Abstract
This paper will look into problematical representation of male characters in Nam?k Kemal’s novels and Nuri Bilge Ceylan’s films with a focus on interpersonal relationships of male protagonists with female characters. It explores how a certain male character type, the orphan, that emerged in the Tanzimat (reorganization) era novel, particularly in Nam?k Kemal’s novels, as a result of the social, intellectual, and political milieu is transformed into a problematic, “distant” 21st century modern man in Ceylan’s movies.
In the novels of Tanzimat era that center on the orphan character, novelists had created two female characters that are portrayed as complete opposites to educate fatherless sons. In this plot, the orphan struggles between the ideal woman who is the embodiment of traditional values and the femme fatale who is the symbol of degeneration and foreign life style.
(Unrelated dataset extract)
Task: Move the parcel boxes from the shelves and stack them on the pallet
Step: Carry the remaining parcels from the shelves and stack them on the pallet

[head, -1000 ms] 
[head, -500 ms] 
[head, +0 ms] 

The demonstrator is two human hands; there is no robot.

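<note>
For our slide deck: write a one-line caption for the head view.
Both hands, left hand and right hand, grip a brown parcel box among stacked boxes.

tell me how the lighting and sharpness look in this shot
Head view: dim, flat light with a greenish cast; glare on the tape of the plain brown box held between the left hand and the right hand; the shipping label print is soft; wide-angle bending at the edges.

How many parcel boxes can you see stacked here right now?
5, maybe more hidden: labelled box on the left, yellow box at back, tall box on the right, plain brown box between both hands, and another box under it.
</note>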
Although the protagonist’s choice between the two female characters was intended to symbolize a young Ottoman’s struggle between East and West, a close reading reveals a narcissistic tendency shared by both male writers and male characters. On the other hand, Ceylan, in “Distant” (2002) and “Climates” (2006), takes on the similar web of relations and character formation and adapts it to bring meticulous insight into crisis of urban masculinity. His use of different female characters in his films serves to bring out egotism of alienated male characters, rather than to “educate” them. Different approaches to the same narrative by novelist Namik Kemal and director Ceylan brings to light the transformation of the male perspective on masculinity from Tanzimat to today.